BRIEF =
Write out the entire listing below exactly, with the pictures left out.

DATASET EXTRACT =
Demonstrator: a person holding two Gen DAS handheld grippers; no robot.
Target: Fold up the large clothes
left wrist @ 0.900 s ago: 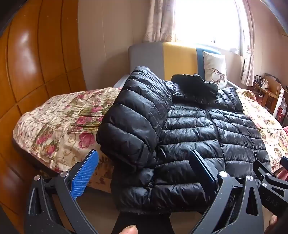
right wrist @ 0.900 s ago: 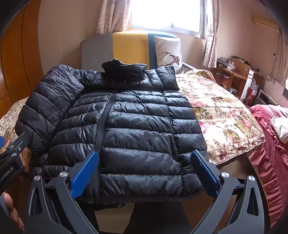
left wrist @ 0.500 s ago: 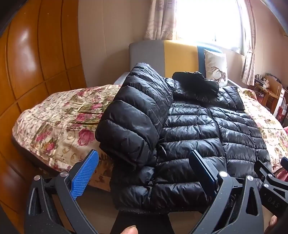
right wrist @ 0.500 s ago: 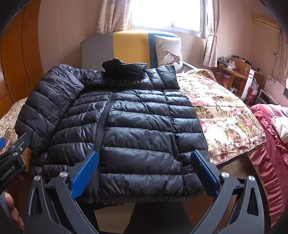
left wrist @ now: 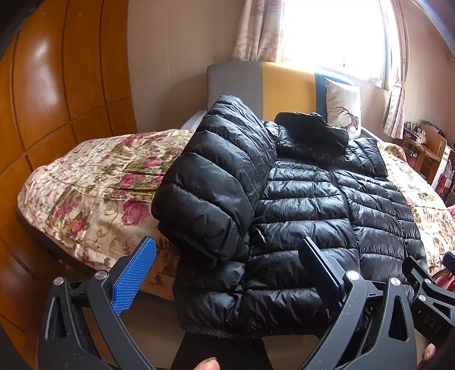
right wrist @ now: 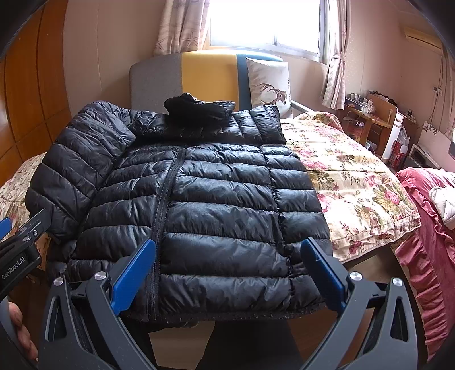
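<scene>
In the left wrist view the left gripper (left wrist: pixel 227 270), black-framed with blue ribbed pads, fills the bottom of the frame with its jaws spread wide and nothing between the pads; both fingers hang just short of the hem of the black quilted puffer jacket (left wrist: pixel 298 216). In the right wrist view the right gripper (right wrist: pixel 227 273) stands the same way, jaws fully apart and empty, its pads framing the lower hem on either side of the black front zipper (right wrist: pixel 163 210). The tip of the right gripper shows at the lower right edge of the left view, and the left gripper's arm with a person's hand (right wrist: pixel 20 333) at the lower left edge of the right view.

The jacket lies front up on the cream floral quilted bedspread (left wrist: pixel 93 187), hem toward the cameras and overhanging the bed's near edge, hood bunched at the top centre. One sleeve (left wrist: pixel 216 182) is folded inward over the chest, left of centre in both views.

Compared with the frames a moment ago, the jacket sits slightly higher and larger in the left view, with more of its hem visible; the right view is nearly unchanged. The jaws are as wide as before.

Beyond stand a grey, yellow and blue padded headboard (right wrist: pixel 199 76), a white pillow printed with a deer (right wrist: pixel 268 82) and a bright curtained window (right wrist: pixel 264 22).
</scene>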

TASK RESULT =
Demonstrator: a person holding two Gen DAS handheld grippers; no robot.
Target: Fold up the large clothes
left wrist @ 0.900 s ago: 
right wrist @ 0.900 s ago: 
left wrist @ 0.500 s ago: 
right wrist @ 0.500 s ago: 
left wrist @ now: 
right wrist @ now: 
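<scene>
In the left wrist view the left gripper (left wrist: pixel 227 270), black-framed with blue ribbed pads, fills the bottom of the frame with its jaws spread wide and nothing between the pads; both fingers hang just short of the hem of the black quilted puffer jacket (left wrist: pixel 298 216). In the right wrist view the right gripper (right wrist: pixel 227 273) stands the same way, jaws fully apart and empty, its pads framing the lower hem on either side of the black front zipper (right wrist: pixel 163 210). The tip of the right gripper shows at the lower right edge of the left view, and the left gripper's arm with a person's hand (right wrist: pixel 20 333) at the lower left edge of the right view.

The jacket lies front up on the cream floral quilted bedspread (left wrist: pixel 93 187), hem toward the cameras and overhanging the bed's near edge, hood bunched at the top centre. One sleeve (left wrist: pixel 216 182) is folded inward over the chest, left of centre in both views.

Compared with the frames a moment ago, the jacket sits slightly higher and larger in the left view, with more of its hem visible; the right view is nearly unchanged. The jaws are as wide as before.

Beyond stand a grey, yellow and blue padded headboard (right wrist: pixel 199 76), a white pillow printed with a deer (right wrist: pixel 268 82) and a bright curtained window (right wrist: pixel 264 22).
</scene>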

This exercise is done.